[Task instructions] Keeping every word the same, return the listing from its first line until the line holding "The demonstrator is" has been returned as well.

[Collected data]
%%

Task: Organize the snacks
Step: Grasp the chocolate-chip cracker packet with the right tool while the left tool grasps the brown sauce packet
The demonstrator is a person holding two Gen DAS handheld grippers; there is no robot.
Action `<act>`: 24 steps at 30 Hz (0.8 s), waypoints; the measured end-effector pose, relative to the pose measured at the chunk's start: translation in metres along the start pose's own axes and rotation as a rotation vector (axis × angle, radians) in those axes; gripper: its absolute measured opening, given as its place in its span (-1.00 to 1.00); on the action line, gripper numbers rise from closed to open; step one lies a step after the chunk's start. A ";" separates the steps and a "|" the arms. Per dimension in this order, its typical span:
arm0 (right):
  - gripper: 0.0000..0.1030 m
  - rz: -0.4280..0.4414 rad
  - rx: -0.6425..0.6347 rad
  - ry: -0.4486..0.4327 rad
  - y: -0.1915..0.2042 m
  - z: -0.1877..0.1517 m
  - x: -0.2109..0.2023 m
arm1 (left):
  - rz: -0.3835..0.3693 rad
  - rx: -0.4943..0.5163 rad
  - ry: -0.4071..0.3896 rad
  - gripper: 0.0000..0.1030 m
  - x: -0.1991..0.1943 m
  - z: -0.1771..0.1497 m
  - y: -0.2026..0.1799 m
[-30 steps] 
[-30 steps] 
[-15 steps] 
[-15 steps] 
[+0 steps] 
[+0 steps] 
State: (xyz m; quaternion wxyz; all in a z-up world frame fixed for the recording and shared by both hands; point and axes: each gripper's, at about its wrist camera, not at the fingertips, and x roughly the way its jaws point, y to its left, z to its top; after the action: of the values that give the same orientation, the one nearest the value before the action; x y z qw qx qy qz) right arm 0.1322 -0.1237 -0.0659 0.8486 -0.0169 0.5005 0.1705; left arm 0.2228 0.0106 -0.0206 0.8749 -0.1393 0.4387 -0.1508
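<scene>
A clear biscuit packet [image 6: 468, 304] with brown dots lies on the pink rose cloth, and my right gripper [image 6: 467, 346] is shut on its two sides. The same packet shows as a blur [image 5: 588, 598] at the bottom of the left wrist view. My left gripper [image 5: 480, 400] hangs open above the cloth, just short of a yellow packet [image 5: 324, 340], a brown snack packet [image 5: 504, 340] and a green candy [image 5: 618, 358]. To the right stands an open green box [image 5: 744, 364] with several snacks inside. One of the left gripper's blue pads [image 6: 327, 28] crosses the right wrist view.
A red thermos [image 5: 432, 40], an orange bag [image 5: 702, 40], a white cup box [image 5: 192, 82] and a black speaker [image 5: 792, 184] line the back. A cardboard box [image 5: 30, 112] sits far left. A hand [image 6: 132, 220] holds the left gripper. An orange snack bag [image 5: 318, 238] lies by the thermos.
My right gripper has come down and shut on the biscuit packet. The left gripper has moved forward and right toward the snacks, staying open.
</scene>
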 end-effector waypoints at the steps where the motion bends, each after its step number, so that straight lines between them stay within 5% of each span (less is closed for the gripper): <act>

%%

[Finished exercise]
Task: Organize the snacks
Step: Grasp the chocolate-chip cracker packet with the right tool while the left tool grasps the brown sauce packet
The demonstrator is a person holding two Gen DAS handheld grippers; there is no robot.

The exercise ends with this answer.